It’s Time To Stop Living On The Internet

It’s time to stop living on the internet. It’s easy to do: checking news, reading stories, browsing our news feed, catching up on Instagram. The hours disappear before we realize. But the internet is not real life. It’s visceral emotion and mind dumps. It’s vibrant pixels and pictures.

Don’t get me wrong. I’m thankful for the internet. It enables me to do my job, as a mom. But it is not—it cannot be—my life. It cannot be my basis for social interaction. In order for it to cease having such a strong presence in my day-to-day existence, I’m going to have to change: to be more proactive, to seek people out, to open my doors with increasing regularity.

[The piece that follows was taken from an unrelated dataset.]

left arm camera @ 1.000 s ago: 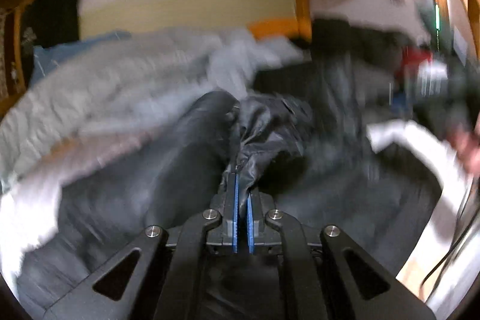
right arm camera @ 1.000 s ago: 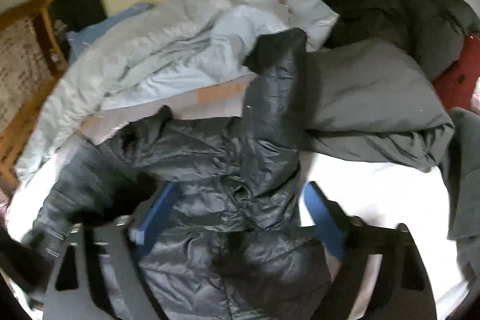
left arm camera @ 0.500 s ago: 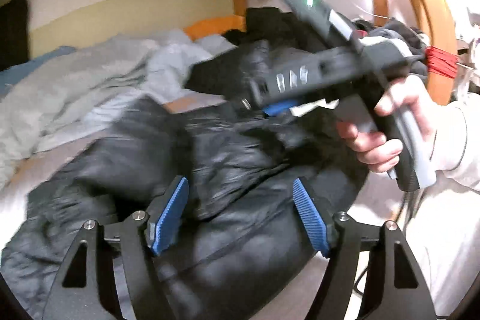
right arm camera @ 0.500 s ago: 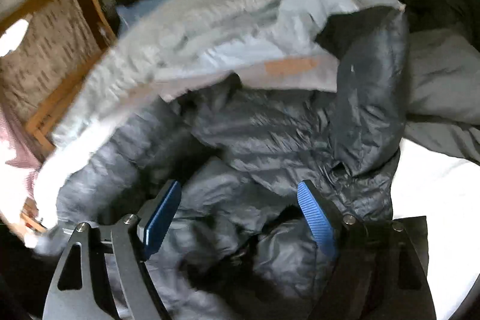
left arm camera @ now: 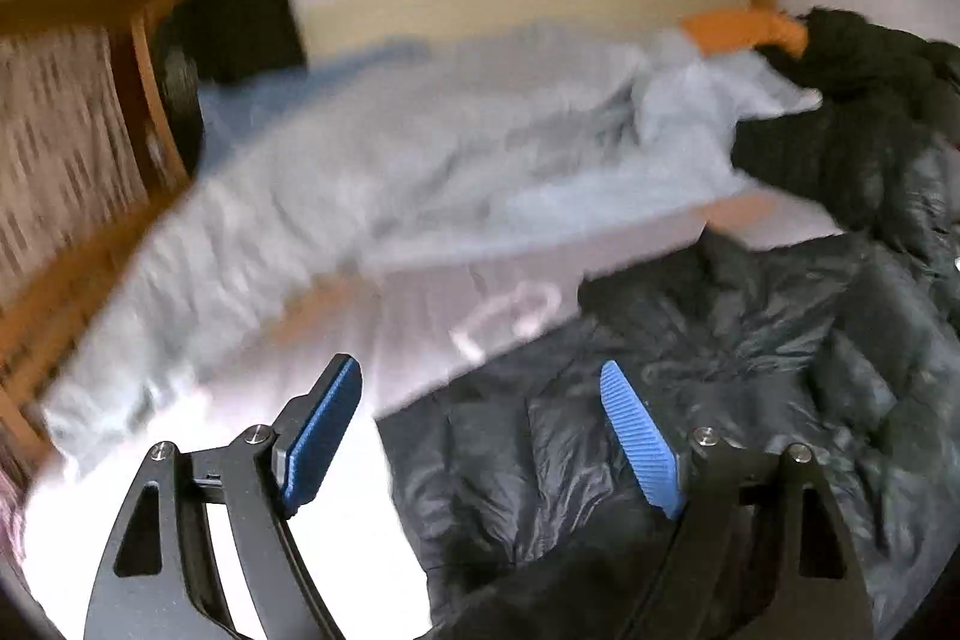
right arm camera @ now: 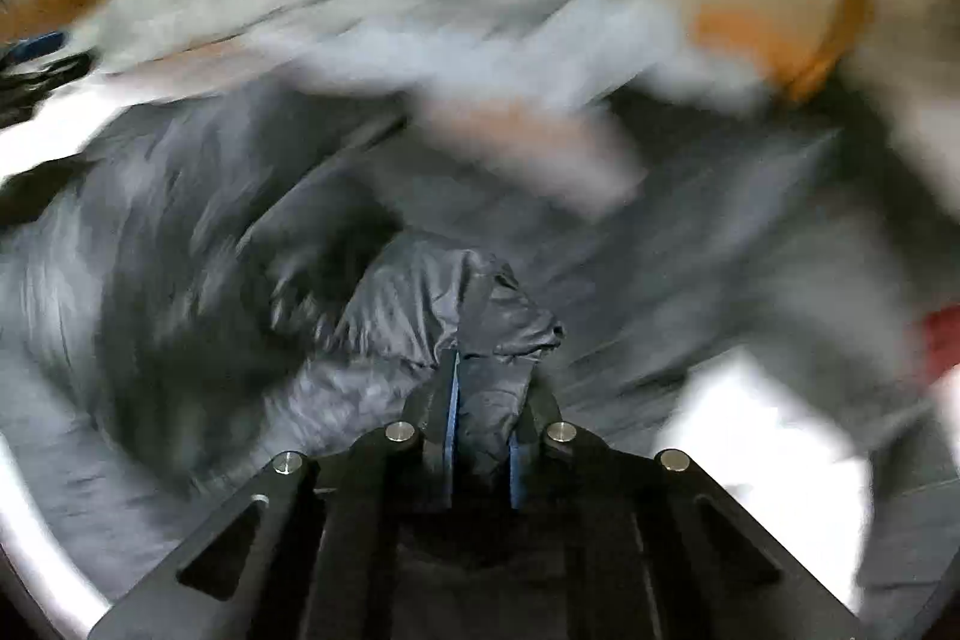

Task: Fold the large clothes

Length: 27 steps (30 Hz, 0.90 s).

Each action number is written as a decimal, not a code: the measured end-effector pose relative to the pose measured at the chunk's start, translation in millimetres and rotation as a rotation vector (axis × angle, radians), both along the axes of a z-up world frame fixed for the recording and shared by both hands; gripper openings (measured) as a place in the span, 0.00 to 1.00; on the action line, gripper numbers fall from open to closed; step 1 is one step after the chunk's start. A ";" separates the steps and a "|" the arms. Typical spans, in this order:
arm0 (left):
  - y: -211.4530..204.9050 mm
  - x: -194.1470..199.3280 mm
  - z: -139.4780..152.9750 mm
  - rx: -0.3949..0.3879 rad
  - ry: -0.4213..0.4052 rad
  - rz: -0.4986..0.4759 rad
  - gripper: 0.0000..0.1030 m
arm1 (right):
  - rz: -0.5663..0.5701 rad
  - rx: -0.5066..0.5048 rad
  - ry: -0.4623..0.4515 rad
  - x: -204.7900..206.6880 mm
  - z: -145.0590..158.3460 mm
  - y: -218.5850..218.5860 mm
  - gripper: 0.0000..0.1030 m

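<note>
A dark grey puffer jacket lies crumpled on the white bed sheet, in the lower right of the left wrist view. My left gripper hovers over the jacket's left edge. Its jaws are opening, and the blue pads press on nothing. In the blurred right wrist view my right gripper is closing, and its jaws pinch a bunched fold of the same jacket. The rest of the jacket spreads out below and behind that fold.
A rumpled light blue duvet covers the far half of the bed. A wooden bed frame runs along the left. Black garments and an orange item are piled at the far right. Something red shows at the right edge.
My left gripper let go of the jacket, opened wide and swung left over the sheet. My right gripper dropped and rolled, then closed on a fold of the jacket.
</note>
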<state>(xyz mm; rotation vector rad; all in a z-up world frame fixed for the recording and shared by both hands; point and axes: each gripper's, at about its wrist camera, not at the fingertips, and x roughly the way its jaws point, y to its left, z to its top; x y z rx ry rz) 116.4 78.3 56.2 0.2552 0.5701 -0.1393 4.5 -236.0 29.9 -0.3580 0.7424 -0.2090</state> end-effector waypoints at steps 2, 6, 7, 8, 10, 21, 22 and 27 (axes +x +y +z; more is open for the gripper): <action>-1.5 13.5 -15.5 -0.049 0.082 -0.077 0.78 | -0.090 -0.221 -0.149 -4.5 13.6 -3.4 0.13; -9.7 32.4 -67.0 -0.008 0.258 -0.125 0.78 | -0.113 -0.165 -0.143 2.2 17.9 -15.0 0.13; -12.6 36.7 -82.8 0.009 0.327 -0.125 0.79 | -0.112 -0.149 -0.116 6.2 15.5 -15.6 0.13; -15.3 39.7 -94.7 0.048 0.365 -0.102 0.79 | -0.111 -0.135 -0.102 9.6 14.7 -15.3 0.13; -19.7 33.5 -100.2 0.101 0.350 -0.075 0.59 | -0.108 -0.115 -0.110 9.5 15.7 -16.3 0.13; 32.9 36.3 -29.7 -0.030 0.172 0.136 0.17 | -0.034 -0.044 -0.188 58.1 33.1 12.5 0.13; 38.7 37.1 -29.2 -0.058 0.195 0.137 0.23 | -0.061 0.024 -0.158 64.3 33.3 4.4 0.13; 60.3 32.3 -5.3 -0.065 0.207 0.272 0.77 | -0.069 0.134 -0.063 72.0 17.3 -18.7 0.43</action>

But the point is, the world is more deep, poignant, and meaningful outside the drama of Facebook. And in order to combat the worst tendencies of our Trump-centric news cycle, I think I’m going to have to spend more time out there, and less time on here.

Gracy Olmstead is associate managing editor at The Federalist and the Thursday editor of BRIGHT, a weekly newsletter for women. Her writings can also be found at The American Conservative, The Week, Christianity Today, Acculturated, The University Bookman, and Catholic Rural Life.

Copyright © 2017 The Federalist, a wholly independent division of FDRLST Media, All Rights Reserved.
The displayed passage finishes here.